In support of his motion, defendant makes confusing assertions that the trial judge's bias is evidenced by his babysitter and former associate being tangentially involved in the Family Court matter. Defendant offers no further information as to how these individuals or their relationship influenced the Family Court matter or how it relates to the instant criminal matter other than to assert a general allegation of collusion. Defendant also contends[*2], without explanation, that the provision in the order of protection that he surrender all firearms somehow evinces Supreme Court's bias. In short, the foregoing allegations are insufficient to establish any bias on the part of Supreme Court against defendant in order to support the motion for recusal (see People v Morgan, 149 AD3d at 1155; People v Kenyon, 108 AD3d at 941-942; see generally People v Moreno, 70 NY2d at 407).

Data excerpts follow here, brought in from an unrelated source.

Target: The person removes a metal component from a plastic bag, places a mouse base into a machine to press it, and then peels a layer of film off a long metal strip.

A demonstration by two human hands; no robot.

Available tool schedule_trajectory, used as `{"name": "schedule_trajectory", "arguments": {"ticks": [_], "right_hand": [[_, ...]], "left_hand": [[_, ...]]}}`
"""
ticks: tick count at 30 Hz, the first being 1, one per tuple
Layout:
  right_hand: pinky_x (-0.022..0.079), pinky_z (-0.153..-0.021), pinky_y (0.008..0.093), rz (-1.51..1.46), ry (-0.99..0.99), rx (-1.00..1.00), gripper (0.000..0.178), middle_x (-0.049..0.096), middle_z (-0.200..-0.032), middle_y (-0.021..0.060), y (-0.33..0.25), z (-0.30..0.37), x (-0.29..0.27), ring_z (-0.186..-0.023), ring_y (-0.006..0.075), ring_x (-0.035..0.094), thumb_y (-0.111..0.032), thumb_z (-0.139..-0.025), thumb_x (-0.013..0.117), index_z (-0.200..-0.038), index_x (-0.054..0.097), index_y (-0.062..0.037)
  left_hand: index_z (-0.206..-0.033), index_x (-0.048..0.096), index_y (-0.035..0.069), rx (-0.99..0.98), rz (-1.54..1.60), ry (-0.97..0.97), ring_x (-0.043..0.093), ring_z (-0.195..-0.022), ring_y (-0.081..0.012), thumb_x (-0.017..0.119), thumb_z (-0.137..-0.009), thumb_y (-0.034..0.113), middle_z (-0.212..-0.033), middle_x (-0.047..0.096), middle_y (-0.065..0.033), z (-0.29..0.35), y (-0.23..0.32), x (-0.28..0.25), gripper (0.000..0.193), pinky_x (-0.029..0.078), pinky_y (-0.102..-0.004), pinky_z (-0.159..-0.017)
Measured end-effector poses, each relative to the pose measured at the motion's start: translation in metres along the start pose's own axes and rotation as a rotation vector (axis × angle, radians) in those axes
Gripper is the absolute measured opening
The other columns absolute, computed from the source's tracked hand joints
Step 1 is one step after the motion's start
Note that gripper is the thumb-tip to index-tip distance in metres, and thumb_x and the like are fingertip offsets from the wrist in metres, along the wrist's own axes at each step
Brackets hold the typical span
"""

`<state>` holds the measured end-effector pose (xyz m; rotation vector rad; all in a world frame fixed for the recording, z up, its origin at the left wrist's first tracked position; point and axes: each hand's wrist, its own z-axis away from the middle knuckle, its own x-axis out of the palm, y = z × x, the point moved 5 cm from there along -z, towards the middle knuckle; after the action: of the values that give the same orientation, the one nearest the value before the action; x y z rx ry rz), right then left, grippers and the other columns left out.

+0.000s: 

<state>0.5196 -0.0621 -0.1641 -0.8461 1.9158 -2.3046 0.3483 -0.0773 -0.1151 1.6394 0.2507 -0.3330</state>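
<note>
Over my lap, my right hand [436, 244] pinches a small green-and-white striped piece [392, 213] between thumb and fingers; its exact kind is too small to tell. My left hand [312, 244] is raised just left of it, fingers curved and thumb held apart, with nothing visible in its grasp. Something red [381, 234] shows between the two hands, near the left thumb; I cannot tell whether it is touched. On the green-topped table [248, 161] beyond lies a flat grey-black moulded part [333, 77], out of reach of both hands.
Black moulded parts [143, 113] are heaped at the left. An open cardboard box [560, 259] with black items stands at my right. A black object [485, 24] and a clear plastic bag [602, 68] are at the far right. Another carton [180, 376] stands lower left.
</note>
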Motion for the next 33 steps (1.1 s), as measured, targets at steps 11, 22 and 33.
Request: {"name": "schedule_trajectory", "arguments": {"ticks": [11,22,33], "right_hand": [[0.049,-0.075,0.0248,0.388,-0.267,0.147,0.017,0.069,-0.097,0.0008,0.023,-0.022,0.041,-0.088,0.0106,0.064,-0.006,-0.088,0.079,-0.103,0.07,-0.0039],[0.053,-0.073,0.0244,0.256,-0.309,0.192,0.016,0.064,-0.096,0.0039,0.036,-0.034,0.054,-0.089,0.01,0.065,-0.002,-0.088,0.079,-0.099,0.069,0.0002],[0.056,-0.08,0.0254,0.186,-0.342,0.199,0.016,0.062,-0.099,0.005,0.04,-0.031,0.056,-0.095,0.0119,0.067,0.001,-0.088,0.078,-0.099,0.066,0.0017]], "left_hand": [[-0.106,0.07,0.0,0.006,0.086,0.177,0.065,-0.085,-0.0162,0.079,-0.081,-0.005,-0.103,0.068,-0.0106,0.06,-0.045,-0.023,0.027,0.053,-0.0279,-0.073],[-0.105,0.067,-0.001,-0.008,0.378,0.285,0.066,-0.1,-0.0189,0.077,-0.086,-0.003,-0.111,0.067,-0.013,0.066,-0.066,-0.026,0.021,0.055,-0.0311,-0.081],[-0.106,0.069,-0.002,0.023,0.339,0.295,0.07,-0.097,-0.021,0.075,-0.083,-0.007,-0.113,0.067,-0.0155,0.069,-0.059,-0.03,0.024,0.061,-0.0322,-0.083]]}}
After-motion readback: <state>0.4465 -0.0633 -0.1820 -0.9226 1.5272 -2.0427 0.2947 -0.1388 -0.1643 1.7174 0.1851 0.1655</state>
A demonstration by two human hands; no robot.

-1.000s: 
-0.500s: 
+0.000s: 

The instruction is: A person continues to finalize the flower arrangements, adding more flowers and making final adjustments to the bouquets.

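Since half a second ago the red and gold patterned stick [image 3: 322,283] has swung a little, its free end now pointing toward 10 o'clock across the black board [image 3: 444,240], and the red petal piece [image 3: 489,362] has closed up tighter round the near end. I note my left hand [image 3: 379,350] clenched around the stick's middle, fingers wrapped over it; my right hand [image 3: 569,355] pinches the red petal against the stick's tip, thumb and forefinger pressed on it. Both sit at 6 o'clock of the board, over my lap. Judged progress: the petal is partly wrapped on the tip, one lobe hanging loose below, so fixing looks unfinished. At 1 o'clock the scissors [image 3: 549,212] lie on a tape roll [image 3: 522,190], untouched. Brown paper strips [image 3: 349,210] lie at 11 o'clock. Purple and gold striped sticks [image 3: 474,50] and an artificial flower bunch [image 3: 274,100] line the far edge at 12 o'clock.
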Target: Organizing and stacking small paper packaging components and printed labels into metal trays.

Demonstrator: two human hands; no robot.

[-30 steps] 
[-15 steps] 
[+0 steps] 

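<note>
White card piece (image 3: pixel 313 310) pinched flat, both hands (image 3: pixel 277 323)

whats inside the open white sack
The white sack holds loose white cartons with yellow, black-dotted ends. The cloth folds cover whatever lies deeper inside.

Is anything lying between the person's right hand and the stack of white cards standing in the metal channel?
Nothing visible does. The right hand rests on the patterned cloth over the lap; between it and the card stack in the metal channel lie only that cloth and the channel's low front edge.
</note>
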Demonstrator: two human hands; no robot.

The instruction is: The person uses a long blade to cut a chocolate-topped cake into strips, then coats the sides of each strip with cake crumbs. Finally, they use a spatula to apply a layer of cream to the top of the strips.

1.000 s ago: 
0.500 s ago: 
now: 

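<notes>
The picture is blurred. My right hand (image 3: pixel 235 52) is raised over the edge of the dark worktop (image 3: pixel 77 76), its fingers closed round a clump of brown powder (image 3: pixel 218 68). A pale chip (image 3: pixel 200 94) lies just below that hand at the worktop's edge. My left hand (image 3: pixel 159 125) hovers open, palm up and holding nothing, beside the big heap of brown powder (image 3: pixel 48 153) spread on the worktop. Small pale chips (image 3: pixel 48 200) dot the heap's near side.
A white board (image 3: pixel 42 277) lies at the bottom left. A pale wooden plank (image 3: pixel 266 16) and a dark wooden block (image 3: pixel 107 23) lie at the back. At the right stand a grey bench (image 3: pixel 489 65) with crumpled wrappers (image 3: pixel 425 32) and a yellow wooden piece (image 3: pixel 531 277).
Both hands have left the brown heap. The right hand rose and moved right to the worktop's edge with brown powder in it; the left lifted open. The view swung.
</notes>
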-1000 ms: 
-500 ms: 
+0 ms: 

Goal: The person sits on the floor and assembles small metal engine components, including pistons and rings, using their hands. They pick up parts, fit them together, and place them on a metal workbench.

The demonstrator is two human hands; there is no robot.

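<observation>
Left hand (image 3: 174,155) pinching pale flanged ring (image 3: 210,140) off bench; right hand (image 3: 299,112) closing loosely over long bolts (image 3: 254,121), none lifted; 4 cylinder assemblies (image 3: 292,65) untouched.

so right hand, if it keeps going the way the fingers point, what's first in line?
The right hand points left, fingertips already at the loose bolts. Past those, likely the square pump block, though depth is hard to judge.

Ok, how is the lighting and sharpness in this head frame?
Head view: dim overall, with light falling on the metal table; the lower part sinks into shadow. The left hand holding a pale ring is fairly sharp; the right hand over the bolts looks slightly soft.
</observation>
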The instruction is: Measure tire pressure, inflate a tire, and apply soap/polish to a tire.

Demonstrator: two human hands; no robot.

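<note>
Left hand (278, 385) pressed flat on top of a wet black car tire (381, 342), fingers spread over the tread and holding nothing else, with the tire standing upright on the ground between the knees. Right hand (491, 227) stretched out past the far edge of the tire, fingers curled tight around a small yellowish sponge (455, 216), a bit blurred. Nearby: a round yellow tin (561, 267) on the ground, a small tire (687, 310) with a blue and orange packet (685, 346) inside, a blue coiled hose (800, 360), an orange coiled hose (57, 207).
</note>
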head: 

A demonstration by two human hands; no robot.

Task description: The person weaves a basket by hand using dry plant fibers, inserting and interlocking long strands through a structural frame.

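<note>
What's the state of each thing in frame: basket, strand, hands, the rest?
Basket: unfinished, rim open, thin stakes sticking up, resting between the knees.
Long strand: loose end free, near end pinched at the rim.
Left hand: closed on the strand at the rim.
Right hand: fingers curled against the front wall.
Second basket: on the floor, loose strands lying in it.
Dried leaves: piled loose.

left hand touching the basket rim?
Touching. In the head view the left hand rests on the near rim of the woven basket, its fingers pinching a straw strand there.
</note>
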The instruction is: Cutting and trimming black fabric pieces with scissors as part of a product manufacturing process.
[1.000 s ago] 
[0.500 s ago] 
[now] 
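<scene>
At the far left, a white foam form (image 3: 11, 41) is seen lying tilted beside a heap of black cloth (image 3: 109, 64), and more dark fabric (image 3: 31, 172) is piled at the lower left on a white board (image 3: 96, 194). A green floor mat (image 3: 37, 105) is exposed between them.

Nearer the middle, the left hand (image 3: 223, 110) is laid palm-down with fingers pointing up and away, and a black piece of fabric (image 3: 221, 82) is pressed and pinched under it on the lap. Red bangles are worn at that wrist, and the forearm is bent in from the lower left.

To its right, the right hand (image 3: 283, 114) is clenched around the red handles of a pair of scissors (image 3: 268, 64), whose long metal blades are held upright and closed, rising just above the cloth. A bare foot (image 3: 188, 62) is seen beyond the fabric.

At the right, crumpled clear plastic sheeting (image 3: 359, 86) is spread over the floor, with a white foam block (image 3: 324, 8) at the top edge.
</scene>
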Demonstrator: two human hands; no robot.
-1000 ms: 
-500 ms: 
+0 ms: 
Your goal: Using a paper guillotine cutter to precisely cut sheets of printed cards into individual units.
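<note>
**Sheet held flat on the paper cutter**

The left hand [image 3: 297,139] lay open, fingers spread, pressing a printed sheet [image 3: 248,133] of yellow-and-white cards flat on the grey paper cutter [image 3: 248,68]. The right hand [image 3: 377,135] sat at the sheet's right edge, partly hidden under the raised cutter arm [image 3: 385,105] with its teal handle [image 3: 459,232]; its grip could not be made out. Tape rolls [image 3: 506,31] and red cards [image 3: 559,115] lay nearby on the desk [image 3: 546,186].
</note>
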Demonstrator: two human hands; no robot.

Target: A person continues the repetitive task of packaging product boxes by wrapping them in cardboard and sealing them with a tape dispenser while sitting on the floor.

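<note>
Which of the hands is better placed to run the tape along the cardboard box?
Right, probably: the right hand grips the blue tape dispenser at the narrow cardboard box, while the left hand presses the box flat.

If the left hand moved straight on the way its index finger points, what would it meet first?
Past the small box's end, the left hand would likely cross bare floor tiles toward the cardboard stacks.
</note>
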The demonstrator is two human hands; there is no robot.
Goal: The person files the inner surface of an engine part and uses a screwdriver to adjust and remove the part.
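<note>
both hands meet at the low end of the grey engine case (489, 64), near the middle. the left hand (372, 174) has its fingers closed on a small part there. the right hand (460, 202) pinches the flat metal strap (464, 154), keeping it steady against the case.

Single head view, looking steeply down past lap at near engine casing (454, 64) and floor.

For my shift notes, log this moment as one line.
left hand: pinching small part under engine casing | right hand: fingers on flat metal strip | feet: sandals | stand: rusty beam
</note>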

We are also unpersuaded by defendant's assertion that there was an appearance of impropriety because the trial judge presided over the Family Court matter prior to the instant offense. Defendant has not set forth, nor does our review of the record reveal, any evidence to support the conclusion that the trial judge was unable to impartially preside over this matter (see People v Morgan, 149 AD3d at 1155; People v Kenyon, 108 AD3d at 941). Accordingly, we find no abuse of discretion in Supreme Court denying defendant's recusal motion (see People v Moreno, 70 NY2d at 407; People v Morgan, 149 AD3d at 1155; People v Kenyon, 108 AD3d at 941-942).
Garry, P.J., Egan Jr., Lynch and Clark, JJ., concur.
ORDERED that the judgment is affirmed.